Prompt:
In the listing below, find the line containing "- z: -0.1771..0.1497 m" and the line containing "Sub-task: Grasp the", then copy exactly everything from the first through the second, except the pictures.

Input material:
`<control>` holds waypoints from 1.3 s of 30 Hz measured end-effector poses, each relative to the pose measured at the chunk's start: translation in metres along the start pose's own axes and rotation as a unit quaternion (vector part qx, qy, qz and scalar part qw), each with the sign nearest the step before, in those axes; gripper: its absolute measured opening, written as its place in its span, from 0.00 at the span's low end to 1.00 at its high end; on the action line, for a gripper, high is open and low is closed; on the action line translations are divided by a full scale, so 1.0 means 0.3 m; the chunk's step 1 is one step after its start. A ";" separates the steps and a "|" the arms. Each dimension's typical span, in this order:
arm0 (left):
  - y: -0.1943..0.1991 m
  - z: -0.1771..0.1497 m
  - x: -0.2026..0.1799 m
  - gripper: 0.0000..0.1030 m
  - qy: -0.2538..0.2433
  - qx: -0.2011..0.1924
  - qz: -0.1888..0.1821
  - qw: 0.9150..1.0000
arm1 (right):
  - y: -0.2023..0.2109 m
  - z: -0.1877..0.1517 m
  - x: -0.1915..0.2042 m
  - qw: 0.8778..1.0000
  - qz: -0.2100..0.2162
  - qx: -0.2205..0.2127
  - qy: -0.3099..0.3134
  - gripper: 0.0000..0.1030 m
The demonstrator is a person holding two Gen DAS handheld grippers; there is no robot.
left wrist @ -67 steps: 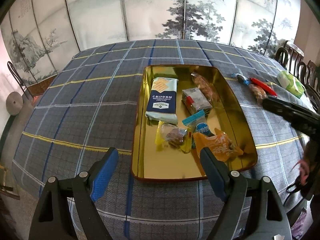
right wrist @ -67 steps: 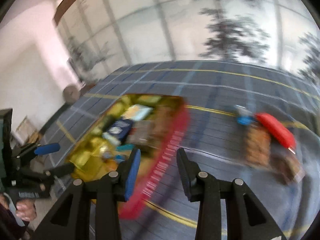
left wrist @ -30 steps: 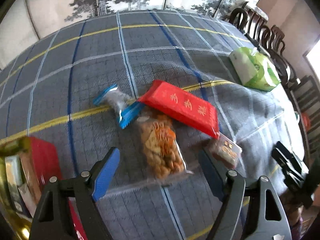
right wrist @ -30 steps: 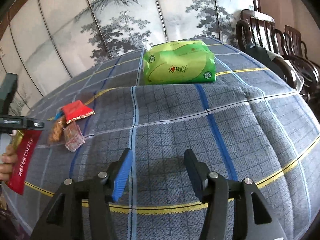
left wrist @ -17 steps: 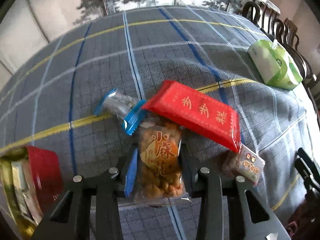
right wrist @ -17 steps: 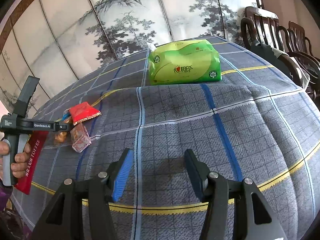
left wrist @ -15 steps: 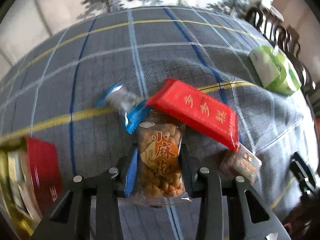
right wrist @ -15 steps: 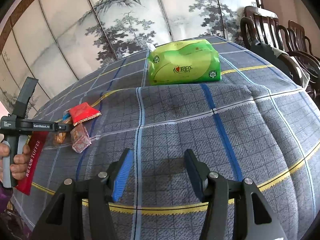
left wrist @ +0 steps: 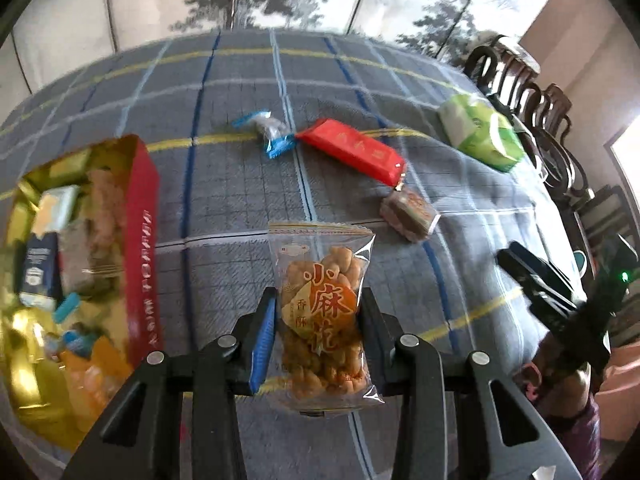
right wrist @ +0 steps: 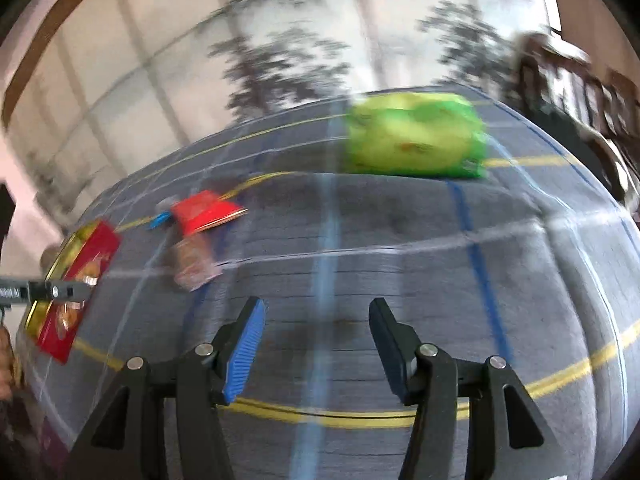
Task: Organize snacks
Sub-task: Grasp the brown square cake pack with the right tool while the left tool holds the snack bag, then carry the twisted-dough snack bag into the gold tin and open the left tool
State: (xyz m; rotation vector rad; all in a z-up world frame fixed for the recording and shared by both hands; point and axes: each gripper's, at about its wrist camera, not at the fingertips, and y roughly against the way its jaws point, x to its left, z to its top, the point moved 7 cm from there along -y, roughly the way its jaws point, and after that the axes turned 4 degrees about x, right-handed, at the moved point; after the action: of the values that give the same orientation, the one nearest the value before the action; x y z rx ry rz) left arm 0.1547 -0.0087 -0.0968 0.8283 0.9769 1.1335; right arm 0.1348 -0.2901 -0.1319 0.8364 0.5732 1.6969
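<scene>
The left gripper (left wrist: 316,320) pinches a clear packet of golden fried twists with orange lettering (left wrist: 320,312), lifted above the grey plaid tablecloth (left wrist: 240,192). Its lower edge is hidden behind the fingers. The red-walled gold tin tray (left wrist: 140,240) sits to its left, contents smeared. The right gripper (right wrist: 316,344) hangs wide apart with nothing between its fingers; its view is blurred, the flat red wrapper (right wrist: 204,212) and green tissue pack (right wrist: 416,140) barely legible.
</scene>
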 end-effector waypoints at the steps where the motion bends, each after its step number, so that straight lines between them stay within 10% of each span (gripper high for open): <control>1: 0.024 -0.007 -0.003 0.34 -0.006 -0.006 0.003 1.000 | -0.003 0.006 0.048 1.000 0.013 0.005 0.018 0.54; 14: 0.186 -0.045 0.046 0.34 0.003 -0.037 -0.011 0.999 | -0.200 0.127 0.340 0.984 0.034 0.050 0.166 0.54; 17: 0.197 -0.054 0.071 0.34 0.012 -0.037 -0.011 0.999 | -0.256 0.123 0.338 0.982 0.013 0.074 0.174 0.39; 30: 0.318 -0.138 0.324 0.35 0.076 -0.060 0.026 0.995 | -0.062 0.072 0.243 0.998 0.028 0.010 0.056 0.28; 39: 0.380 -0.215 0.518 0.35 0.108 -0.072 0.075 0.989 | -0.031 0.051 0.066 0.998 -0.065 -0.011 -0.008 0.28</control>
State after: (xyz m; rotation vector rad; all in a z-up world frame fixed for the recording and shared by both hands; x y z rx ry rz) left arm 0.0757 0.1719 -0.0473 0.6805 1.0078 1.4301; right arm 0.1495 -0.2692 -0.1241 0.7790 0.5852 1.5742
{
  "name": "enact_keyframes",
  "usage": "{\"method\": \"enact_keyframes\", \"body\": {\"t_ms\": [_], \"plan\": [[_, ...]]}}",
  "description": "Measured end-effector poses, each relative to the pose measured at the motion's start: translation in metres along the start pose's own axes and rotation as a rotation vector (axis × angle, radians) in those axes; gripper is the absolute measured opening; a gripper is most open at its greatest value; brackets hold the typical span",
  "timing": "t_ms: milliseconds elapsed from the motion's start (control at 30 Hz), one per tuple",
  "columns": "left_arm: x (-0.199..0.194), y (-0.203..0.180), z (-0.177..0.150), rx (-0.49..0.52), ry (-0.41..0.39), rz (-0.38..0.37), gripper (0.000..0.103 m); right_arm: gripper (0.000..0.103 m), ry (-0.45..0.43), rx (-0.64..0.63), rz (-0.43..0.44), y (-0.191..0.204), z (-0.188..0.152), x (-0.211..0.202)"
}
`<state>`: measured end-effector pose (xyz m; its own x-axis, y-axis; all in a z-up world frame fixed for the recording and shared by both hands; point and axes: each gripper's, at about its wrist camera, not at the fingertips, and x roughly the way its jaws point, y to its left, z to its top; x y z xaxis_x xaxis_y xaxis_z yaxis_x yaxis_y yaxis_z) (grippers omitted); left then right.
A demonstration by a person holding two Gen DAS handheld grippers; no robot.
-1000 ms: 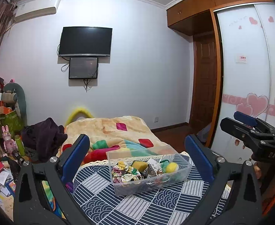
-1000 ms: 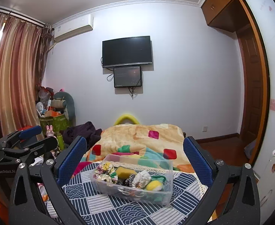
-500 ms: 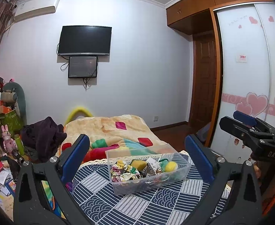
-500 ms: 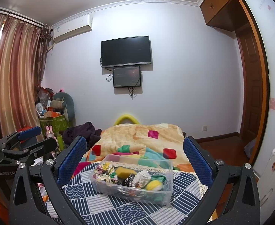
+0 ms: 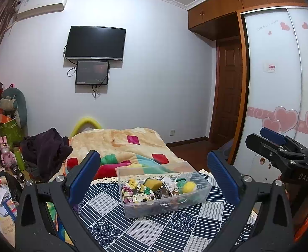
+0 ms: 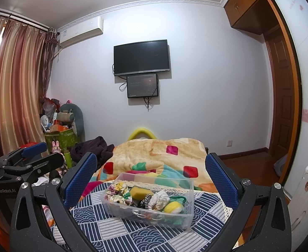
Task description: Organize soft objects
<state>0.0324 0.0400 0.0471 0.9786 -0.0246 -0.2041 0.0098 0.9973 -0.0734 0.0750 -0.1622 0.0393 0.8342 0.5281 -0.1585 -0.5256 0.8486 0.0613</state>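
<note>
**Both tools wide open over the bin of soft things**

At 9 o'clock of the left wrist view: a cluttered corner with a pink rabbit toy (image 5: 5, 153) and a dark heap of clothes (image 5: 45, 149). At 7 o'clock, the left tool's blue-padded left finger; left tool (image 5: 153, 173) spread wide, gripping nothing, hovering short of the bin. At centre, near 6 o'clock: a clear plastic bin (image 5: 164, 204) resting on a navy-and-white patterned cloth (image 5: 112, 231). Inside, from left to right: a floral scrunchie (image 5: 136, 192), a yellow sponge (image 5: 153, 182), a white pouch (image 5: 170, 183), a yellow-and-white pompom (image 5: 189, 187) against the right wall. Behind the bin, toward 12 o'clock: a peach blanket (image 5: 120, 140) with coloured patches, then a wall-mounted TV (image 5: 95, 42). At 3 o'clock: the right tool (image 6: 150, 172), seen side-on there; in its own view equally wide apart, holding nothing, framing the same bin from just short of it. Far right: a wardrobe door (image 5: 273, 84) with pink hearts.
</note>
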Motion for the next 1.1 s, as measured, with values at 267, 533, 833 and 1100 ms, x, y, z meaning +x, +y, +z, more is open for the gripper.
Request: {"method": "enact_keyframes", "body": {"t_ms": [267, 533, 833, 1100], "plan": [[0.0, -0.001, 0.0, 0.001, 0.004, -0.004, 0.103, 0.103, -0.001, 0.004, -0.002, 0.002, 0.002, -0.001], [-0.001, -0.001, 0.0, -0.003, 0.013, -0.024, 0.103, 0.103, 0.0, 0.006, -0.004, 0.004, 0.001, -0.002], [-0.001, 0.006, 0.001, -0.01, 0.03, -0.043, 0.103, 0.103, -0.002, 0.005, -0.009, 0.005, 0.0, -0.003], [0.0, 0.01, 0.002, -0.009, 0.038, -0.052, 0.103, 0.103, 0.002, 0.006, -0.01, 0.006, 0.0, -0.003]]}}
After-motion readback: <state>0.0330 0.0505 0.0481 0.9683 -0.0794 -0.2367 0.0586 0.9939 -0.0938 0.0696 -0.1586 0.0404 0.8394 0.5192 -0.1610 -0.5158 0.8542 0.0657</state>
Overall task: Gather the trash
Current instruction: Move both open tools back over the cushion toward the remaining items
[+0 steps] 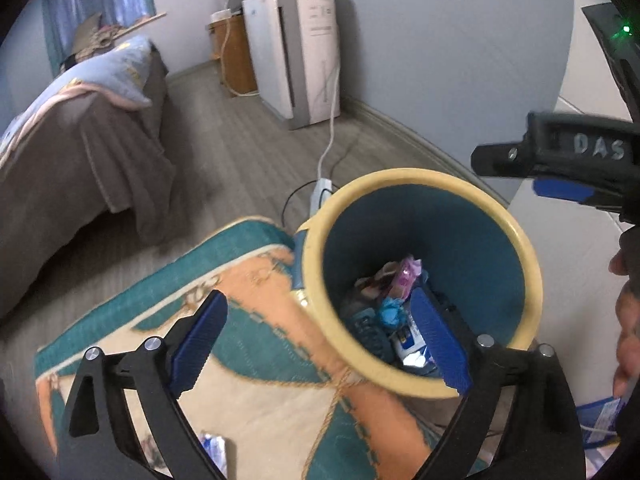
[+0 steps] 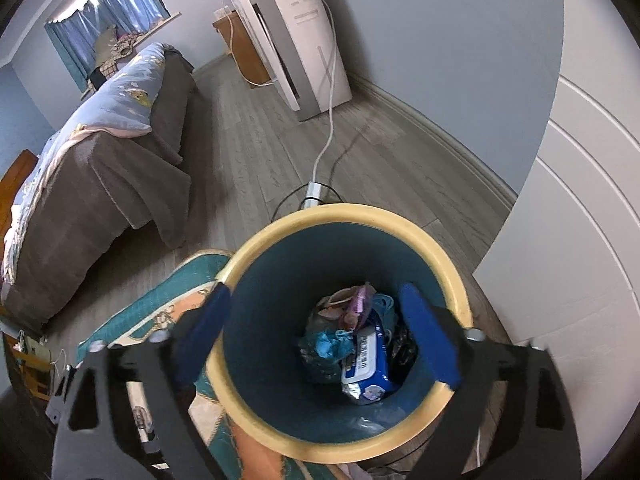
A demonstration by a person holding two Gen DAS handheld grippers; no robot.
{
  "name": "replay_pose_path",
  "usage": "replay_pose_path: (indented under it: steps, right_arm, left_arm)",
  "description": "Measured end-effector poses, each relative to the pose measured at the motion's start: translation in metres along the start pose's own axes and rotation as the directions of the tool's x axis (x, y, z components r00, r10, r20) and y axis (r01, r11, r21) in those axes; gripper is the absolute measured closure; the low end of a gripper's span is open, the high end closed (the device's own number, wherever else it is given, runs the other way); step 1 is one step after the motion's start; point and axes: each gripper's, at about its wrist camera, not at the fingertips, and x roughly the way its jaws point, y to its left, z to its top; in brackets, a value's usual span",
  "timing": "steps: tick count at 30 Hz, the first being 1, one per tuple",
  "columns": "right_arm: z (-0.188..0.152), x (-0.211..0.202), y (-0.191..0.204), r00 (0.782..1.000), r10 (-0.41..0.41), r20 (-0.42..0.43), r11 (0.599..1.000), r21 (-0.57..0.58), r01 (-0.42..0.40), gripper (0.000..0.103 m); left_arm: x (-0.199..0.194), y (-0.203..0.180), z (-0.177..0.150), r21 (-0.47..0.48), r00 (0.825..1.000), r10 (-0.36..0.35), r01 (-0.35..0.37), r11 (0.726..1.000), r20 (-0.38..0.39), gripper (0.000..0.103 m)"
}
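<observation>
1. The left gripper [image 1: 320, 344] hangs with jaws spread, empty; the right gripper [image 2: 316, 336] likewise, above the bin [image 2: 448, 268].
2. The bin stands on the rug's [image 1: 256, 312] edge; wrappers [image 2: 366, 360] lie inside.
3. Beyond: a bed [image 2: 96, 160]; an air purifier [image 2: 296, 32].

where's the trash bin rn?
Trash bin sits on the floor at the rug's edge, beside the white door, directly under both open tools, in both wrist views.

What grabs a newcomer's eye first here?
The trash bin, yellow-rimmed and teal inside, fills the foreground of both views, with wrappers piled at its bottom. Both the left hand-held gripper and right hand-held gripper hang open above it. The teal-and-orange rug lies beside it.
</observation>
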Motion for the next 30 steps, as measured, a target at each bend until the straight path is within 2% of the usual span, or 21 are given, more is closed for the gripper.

Response below:
  - z: -0.1771..0.1497 m
  - x: -0.2026..0.1799 m
  - gripper: 0.0000..0.1030 m
  - qy: -0.2538..0.2433
  - qx: -0.2011..0.1924
  - qz: -0.1888..0.1821
  - qw: 0.9150..1.0000
arm1 (right):
  - y: -0.2023..0.2109 m
  - z: -0.1877..0.1517 m
  - x: -0.1915..0.2042 m
  - qw: 0.8778..1.0000
  - qz: -0.2100..0.2162
  - qx: -0.2205..0.2127
  - qy: -0.3099..0.3134
  - gripper: 0.0000..0.1030 m
The demonstrator is a person holding two Gen DAS handheld grippers; there is no robot.
left wrist @ -67 steps: 
right wrist @ -67 steps: 
left wrist @ -30 steps: 
right wrist @ -30 steps: 
left wrist @ -17 steps: 
right wrist @ -17 steps: 
left wrist @ -15 steps: 
right wrist @ -15 steps: 
left wrist @ +0 steps: 
right wrist @ +0 steps: 
Task: Organize snacks
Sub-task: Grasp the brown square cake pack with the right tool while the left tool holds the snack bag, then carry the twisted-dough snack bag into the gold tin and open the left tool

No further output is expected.